Language is an influential platform, wielding the power to both reflect and shape
individual and collective understanding of foreign and familiar people and the worlds
in which the belong to. Evident in the poems ‘Oombulgarii’, ‘Unearth’ and ‘Eyes’, Ali
Cobby Eckermann shines a much needed light on the Aboriginal and female
perspective, furthering the readers insight and comprehension on topics of which
they may be ignorant towards. She achieves this through her sharp utilisation of
language and the way in which she expresses her feelings towards said concepts to
audiences.
The title of this poem, ‘Oombulgarii’, is that of a small Aboriginal community that
once resided in Northern Western Australia. However, in October of 2010 the
Western Australian government made the conscious decision to close the area,
gradually demolishing its buildings and forcing its inhabitants to relocate. And it is
through this poem in which Eckermann successfully highlights and explores the
once disgraced land and its people.
The opening stanza begins with the phrase “tumble weeds of blue pattern dresses”,
Eckermann effectively uses symbolism and imagery to accentuate the deserted
state of the towns, as many Aboriginal-Australian women often wore coloured
garments, which as shops were bulldozed, would be scattered on the ground
empty, their presence still strong within the now barren landscape.

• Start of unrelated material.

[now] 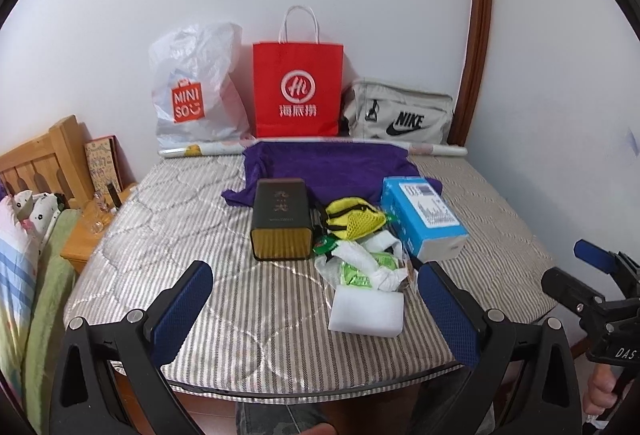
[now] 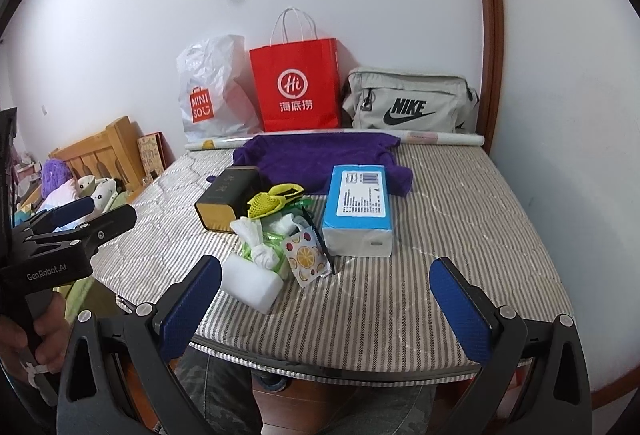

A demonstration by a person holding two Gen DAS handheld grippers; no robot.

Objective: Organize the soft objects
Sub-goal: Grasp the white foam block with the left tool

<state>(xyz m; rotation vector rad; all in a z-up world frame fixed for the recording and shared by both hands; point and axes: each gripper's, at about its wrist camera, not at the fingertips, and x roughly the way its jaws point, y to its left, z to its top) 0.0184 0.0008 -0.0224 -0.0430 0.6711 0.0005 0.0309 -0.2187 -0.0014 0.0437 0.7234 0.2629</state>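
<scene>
Left tool (image 1: 314,299): spread wide, holding nothing; above the mattress (image 1: 168,235) near edge
Right tool (image 2: 326,295): spread wide, holding nothing
Purple towel (image 1: 328,167): flat at the far side; behind the black box (image 1: 282,221) and blue box (image 1: 422,217)
White foam block (image 1: 366,315): nearest; touching the wrapper pile (image 1: 360,267)
Yellow mesh pouch (image 1: 354,221): between the boxes

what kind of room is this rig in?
Most likely a home bedroom. The work surface is a striped mattress against the wall, with a wooden headboard and a small bedside table off to the left, and shopping bags like the red paper bag propped at the far edge.
</scene>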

This continual use of extended motifs of nature in the following stanzas serve as
important literary devices to help the reader visualise the severity of the events
which have unfolded, bringing them under a new light. One example of this is within
the line “Even the wind can no longer stir” to represent the lack of change and
progression the community has fallen under. Another being “echoes of laughter roll
like distant thunder, but unlike a storm cannot pass by”; as storms more often than
not are periods of darkness which eventually come to a closure, but in this case
remains in this constant state, stuck in time. This is furthered by the accompanying
‘Hysterical energy’ which “whips and wails, and wails”, depicting a vivid and
haunting image of the removal of its innocent and distraught community.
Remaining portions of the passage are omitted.